GLASGOW — Unless you have previously attended a midnight showing, it’s hard to truly explain what to expect. Each one is different in its own way – the fans and source material differ, after all – but at their core, they all hold the same distinct similarities.
First and foremost, there is a lot of waiting involved. A lot. The most dedicated of fans will be in line when the doors open, while the rest will gradually trickle in, all eagerly awaiting the first stroke of midnight.
Midnight premieres present the perfect opportunity for fans of a variety of ages and backgrounds to come together and share something that they all have in common; something that they have been anticipating for months, for years. Whether you’ve read the books or not, are a new fan or an old, the excitement is palpable.
While waiting in line can be quite the experience, it isn’t until you’re finally in the theater that things really begin to get heated. Popcorn is tossed from seat to seat (or from hand to hair) and the crowd screams as the screen finally brightens. …
Only to sigh dejectedly as a Coca-Cola commercial appears instead.
But the excitement picks back up as the remaining previews air, fans cheering for the movies they want to see the most, booing when they see something they don’t particularly love. (The reaction to the Breaking Dawn teaser? Quite possibly the funniest thing I have seen.) Throughout the movie, though, fans unite in a flurry of emotions. They sob together, laugh together, and cheer together.
According to the manager of Highland Cinemas, Brock Edwards, the Hunger Games premiere is almost on par with the Harry Potter showings. As of 4 p.m. on March 22, they had already sold, “at least 450 tickets and are expecting to have more ticket sales at the door.” Edwards also predicted that the remainder of the weekend would be just as successful due to strong word of mouth surrounding the movie and WuHu’s contributions on the night of the premiere.
And it’s true; The Hunger Games has spread like wildfire.
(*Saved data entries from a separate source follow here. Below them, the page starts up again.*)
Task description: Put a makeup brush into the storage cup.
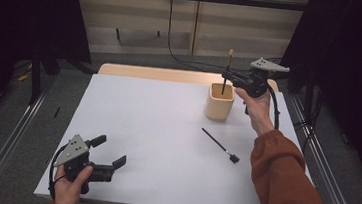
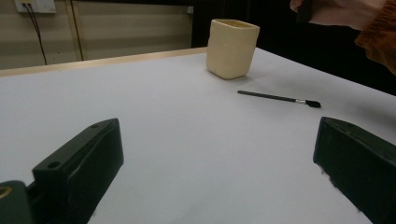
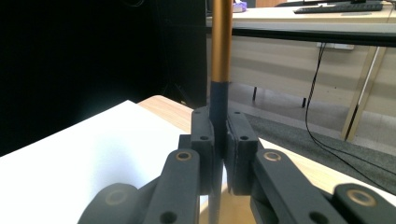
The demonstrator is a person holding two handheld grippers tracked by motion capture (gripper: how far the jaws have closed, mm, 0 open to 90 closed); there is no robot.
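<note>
Keep right gripper (image 1: 227, 76) clamped on upright brush (image 1: 228, 66), lower straight into cup (image 1: 219, 101); left gripper (image 1: 111, 156), jaws wide, waits at 7 o'clock.

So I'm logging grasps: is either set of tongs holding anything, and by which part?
The right tongs grip an upright brush on its dark lower shaft, over the cup. The left tongs are open, holding nothing.

no text, label, brand, number or sign can be read in any view.
</note>
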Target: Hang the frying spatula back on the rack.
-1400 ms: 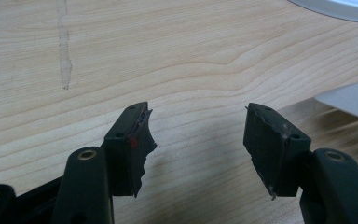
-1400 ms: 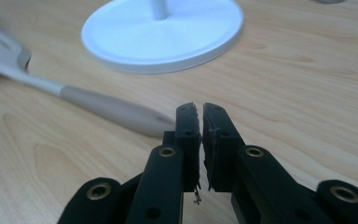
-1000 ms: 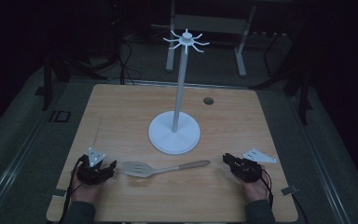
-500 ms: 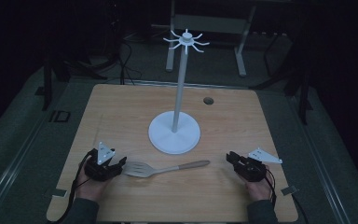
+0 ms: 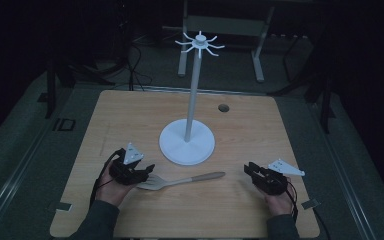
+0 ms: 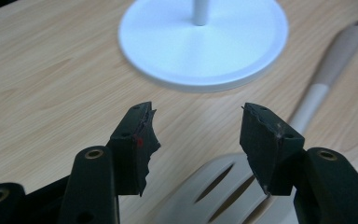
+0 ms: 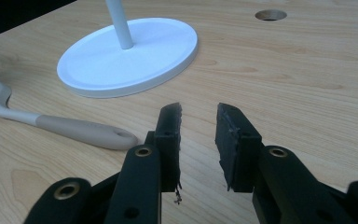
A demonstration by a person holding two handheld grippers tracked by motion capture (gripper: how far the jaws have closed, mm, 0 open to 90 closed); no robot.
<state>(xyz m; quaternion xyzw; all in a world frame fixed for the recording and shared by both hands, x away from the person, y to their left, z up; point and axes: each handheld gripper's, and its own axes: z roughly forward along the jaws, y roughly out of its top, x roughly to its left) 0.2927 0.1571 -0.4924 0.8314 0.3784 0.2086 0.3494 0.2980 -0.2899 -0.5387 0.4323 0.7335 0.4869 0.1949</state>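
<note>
Closing in: left tongs (image 5: 147,171) right at the slotted head of the spatula (image 5: 180,181), jaws spread wide, nothing pinched.
Left gripper view: slotted head (image 6: 223,186) low between the two black jaws, handle running up and away to the right, white base (image 6: 204,42) of the stand beyond.
Spatula spot: flat on the bench (image 5: 130,115), just in front of the stand's round base (image 5: 187,141), head toward the left hand, handle pointing toward the right hand.
Right tongs: parked (image 5: 250,169) near the bench's front right, jaws parted with a modest gap, gripping nothing; close to the handle end but apart from it.
Right gripper view: beige handle tip (image 7: 86,130) lying off to the left of the jaws, not between them.
Stand: tall white pole topped by a ring of hooks (image 5: 199,44), all bare.
Step in hand, judged: approach for the pickup, grasp not yet made.
Next move calls for: dropping the left jaws a touch lower astride the head or neck, squeezing firmly, lifting level; thin flat head likely to slip unless caught squarely.
Likely aim: hanging by the hole in the handle end from one hook up top.
Writing and brands: none readable on spatula, stand or bench; a small round hole (image 5: 223,107) in the bench, no label beside it.
</note>
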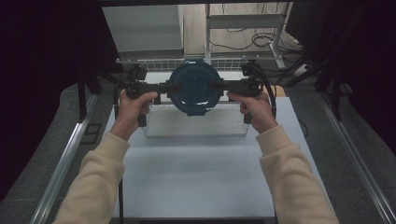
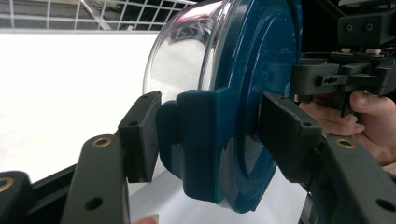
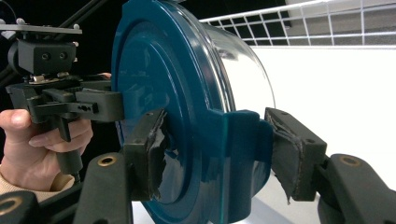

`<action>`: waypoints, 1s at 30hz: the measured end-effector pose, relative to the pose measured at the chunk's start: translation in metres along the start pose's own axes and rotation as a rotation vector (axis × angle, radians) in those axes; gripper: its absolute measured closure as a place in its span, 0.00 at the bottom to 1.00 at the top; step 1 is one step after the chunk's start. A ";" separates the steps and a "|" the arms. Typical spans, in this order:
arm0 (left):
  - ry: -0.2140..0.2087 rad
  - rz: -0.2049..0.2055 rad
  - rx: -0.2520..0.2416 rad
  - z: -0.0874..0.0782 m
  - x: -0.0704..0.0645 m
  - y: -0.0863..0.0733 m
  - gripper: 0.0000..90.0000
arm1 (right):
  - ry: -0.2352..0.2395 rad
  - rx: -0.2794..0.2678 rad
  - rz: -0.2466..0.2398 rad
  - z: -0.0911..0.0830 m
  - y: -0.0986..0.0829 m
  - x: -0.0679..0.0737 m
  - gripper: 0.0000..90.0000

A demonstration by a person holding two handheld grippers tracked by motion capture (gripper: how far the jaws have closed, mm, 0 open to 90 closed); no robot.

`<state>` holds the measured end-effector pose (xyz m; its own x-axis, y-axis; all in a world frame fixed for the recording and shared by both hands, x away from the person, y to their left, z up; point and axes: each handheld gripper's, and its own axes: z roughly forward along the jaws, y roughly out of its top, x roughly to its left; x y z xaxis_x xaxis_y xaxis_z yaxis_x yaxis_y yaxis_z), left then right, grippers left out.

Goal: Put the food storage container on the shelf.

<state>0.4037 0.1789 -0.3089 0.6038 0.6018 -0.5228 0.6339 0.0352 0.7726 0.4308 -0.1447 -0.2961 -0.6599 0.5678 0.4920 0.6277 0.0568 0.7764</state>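
step: lidded bowl (image 1: 194,88) held aloft | left gripper (image 2: 205,126), right gripper (image 3: 215,144) pinching lid tabs | next: probably level lowering onto table (image 1: 196,177)

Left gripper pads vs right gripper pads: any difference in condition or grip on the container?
The left gripper has smooth, intact pads; the right gripper has torn, frayed pads. In the high view the left gripper meets the lidded container from its left side, the right gripper from its right. Both are shut on a blue lid latch tab, holding the container above the table.
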 end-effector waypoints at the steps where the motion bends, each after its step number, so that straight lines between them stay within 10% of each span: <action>1: 0.000 -0.001 0.003 0.001 0.001 0.003 0.46 | 0.002 0.002 0.004 0.001 0.003 -0.001 0.45; 16: -0.022 -0.100 0.022 0.021 0.036 0.023 0.45 | -0.017 0.027 0.095 0.023 0.025 -0.028 0.45; 30: -0.097 -0.317 0.045 0.045 0.072 0.029 0.42 | -0.042 0.017 0.398 0.042 0.032 -0.062 0.44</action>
<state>0.4874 0.1880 -0.3401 0.4151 0.4881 -0.7678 0.8167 0.1720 0.5509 0.5090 -0.1430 -0.3184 -0.3460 0.5814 0.7364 0.8380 -0.1614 0.5212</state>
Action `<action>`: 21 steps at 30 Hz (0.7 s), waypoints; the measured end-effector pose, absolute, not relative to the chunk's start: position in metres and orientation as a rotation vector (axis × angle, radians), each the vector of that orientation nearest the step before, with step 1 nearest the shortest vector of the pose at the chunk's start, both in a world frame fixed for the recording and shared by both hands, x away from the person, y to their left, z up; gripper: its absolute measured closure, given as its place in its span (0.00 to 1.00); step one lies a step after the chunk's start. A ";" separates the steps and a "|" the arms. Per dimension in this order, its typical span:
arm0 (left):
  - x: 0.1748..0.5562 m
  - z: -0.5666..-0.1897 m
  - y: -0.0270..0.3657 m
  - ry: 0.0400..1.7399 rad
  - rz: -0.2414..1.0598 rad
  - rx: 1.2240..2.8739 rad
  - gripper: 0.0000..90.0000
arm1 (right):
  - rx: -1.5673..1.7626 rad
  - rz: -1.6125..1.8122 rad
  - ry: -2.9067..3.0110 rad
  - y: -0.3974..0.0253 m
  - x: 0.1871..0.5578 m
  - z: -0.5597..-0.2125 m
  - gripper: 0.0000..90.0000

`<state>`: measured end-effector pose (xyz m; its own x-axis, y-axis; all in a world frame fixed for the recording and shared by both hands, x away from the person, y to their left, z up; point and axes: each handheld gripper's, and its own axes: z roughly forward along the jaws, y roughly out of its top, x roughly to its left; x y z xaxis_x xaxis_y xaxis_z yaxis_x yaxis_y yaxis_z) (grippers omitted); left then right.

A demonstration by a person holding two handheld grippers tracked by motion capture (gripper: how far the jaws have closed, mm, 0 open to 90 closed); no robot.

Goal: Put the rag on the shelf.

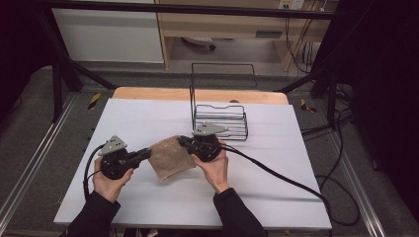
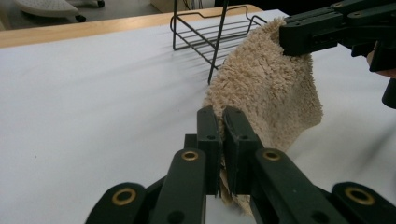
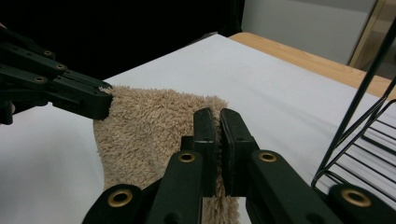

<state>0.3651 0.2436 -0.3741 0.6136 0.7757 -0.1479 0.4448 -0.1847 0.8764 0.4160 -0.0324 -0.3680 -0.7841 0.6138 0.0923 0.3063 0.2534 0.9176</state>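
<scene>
A beige terry towel (image 1: 169, 158) hangs between both grippers just above the white table, its lower part drooping toward the surface. My left gripper (image 1: 146, 153) is shut on the towel's left corner; in the left gripper view the cloth (image 2: 268, 95) is pinched between the closed jaws (image 2: 222, 135). My right gripper (image 1: 184, 142) is shut on the opposite corner, and in the right gripper view the towel (image 3: 149, 135) hangs from its jaws (image 3: 214, 135). Each gripper view shows the other gripper clamping the far corner.
A black wire rack (image 1: 220, 117) with a tall wire back stands just behind the right gripper, near the table's far edge. The white tabletop (image 1: 123, 118) spreads open to the left and front. Cables (image 1: 276, 173) trail off to the right.
</scene>
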 end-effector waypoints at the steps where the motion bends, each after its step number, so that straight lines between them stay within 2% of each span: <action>1: 0.365 -0.373 0.243 0.981 0.415 1.823 0.95 | 0.854 1.549 2.238 -0.034 0.415 -0.367 0.96; 21: 0.374 -0.345 0.222 0.911 0.468 1.785 0.95 | 0.846 1.612 2.108 -0.059 0.401 -0.339 0.96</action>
<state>0.3742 0.2216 -0.3455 0.6364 0.7646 -0.1016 0.3628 -0.1806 0.9142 0.4010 -0.0594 -0.3387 -0.7584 0.6473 0.0764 0.2432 0.1723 0.9546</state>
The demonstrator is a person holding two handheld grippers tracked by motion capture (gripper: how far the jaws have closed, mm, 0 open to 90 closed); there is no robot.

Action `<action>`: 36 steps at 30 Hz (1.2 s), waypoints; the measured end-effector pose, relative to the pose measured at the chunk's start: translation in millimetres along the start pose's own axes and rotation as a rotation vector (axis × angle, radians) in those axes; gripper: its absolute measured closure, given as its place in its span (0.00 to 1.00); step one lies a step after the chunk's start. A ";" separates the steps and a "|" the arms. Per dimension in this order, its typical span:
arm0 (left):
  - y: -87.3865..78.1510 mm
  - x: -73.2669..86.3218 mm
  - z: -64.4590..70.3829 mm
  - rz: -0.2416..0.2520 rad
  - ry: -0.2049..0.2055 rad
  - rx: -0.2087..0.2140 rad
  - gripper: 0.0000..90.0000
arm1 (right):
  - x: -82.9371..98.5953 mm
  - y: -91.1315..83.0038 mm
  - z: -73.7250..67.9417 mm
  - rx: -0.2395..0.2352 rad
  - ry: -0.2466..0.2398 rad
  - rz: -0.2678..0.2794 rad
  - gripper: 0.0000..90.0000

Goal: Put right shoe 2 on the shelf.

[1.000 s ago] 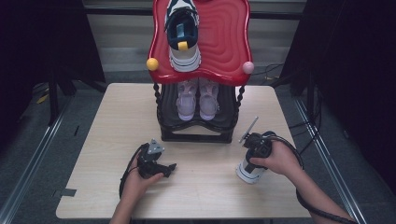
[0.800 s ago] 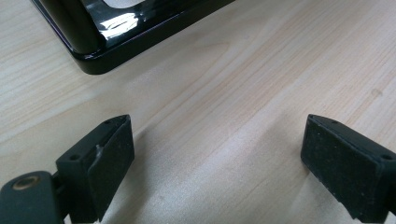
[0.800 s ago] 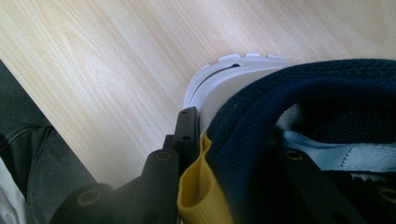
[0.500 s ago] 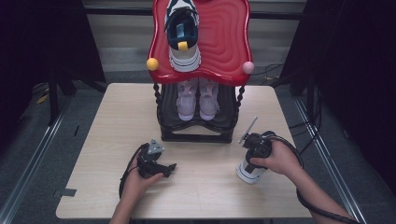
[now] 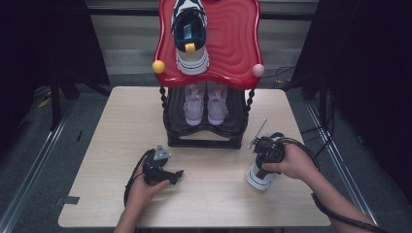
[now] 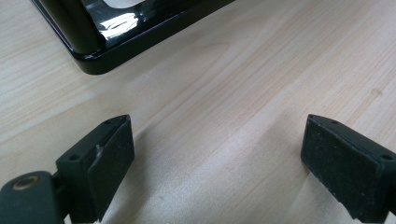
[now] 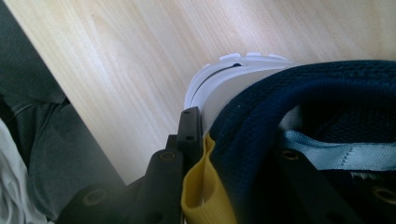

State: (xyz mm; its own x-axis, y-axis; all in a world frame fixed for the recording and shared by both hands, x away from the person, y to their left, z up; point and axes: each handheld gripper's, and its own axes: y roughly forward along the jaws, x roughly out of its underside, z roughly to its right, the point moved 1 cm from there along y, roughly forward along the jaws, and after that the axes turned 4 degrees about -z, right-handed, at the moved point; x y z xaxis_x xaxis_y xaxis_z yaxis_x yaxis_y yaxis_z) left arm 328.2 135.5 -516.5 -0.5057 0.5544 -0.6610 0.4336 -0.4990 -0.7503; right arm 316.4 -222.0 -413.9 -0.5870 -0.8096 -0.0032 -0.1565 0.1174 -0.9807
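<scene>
- Two grippers sit low over the wooden table (image 5: 107,126), one in each of your hands, in front of the black shoe rack (image 5: 204,138).
- Your left gripper (image 5: 167,175) rests near the table's front left, its jaws spread wide with bare wood between them; in the left gripper view the left gripper (image 6: 219,158) points toward a corner of the rack's glossy black base (image 6: 116,32).
- Your right gripper (image 5: 262,162) is clamped on the navy and white sneaker (image 5: 260,174), which stands heel-down on the table just right of the rack.
- In the right gripper view, one jaw presses the sneaker's navy collar (image 7: 299,107) beside its yellow pull tab (image 7: 203,191), with the white sole (image 7: 219,79) beyond.
- Up on the red top shelf (image 5: 238,39) lies a matching sneaker (image 5: 190,34).
- On the lower shelf sits a pair of pale lilac sneakers (image 5: 205,102).
</scene>
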 end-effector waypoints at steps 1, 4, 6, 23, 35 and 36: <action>0.0 0.0 0.0 0.000 0.000 0.000 0.10 | -0.1 -2.7 -1.8 -0.007 0.001 -0.001 0.82; -0.1 0.0 0.0 -0.001 0.000 0.000 0.10 | 0.1 -8.3 -4.1 -0.003 -0.016 0.000 0.82; 0.0 0.0 0.0 0.000 -0.001 0.000 0.10 | 0.0 -14.9 -5.4 0.003 -0.045 -0.004 0.82; 0.3 0.0 0.6 0.006 -0.010 0.000 0.10 | -1.2 -68.4 -17.2 -0.005 -0.172 -0.050 0.83; 0.1 -0.1 0.5 0.003 -0.009 0.001 0.10 | -3.5 -124.0 -20.7 0.010 -0.210 -0.022 0.83; 0.1 -0.1 0.5 0.003 -0.009 0.002 0.10 | -4.1 -129.5 -20.9 0.018 -0.219 -0.020 0.83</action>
State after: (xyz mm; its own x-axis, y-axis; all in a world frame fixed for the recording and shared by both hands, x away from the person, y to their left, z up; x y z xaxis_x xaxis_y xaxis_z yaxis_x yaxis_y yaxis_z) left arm 328.0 135.0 -516.5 -0.5108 0.5471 -0.6631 0.4339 -0.5018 -0.7483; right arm 322.5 -221.9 -282.8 -0.3967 -0.9176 -0.0239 -0.1510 0.0909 -0.9843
For those who have been living under a rock for the last few months, The Hunger Games is the first book in a trilogy written by Suzanne Collins. The books tell the story of Katniss Everdeen, a girl living in a post-apocalyptic world who is selected to compete in a televised game. A game that forces twenty-four children between the ages of twelve and eighteen to fight to the death as a punishment for an uprising that occurred seventy-four years prior.
The country of Panem – the setting of the novel and former North America – was divided into thirteen districts. The districts were essentially colonies, providing the resources to keep The Capitol as lavish as possible. So while those residing in The Capitol live the life of luxury, the surrounding districts live in poverty, barely surviving, as they’re forced to sacrifice two children each year as a form of entertainment for The Capitol.
Josh Doyle, an eighth grader at Barren County Middle School, said that he was most interested in “seeing the portrayal of The Capitol” – from their vibrant colors to their rather eccentric fashion choices. (Really, eccentric seems to be a bit of an understatement if you’ve seen the trailers.) And the film really makes it a priority to examine the way these people live. Living a life where watching children fight to the death is not only accepted, but also a form of entertainment.
As the movie ended and the audience rose to their feet, applause filled the air. At three o’clock in the morning, it didn’t matter how tired they were or the fact that in just a few short hours it would be time for work, for school, it was almost unanimous that they would not have traded the experience for the world. A time to bond with friends and fellow fans in a movie that managed to live up to the hype that had preceded it.
As we enter the opening weekend of the film, apparently The Capitol was right about one thing: the world really will be watching.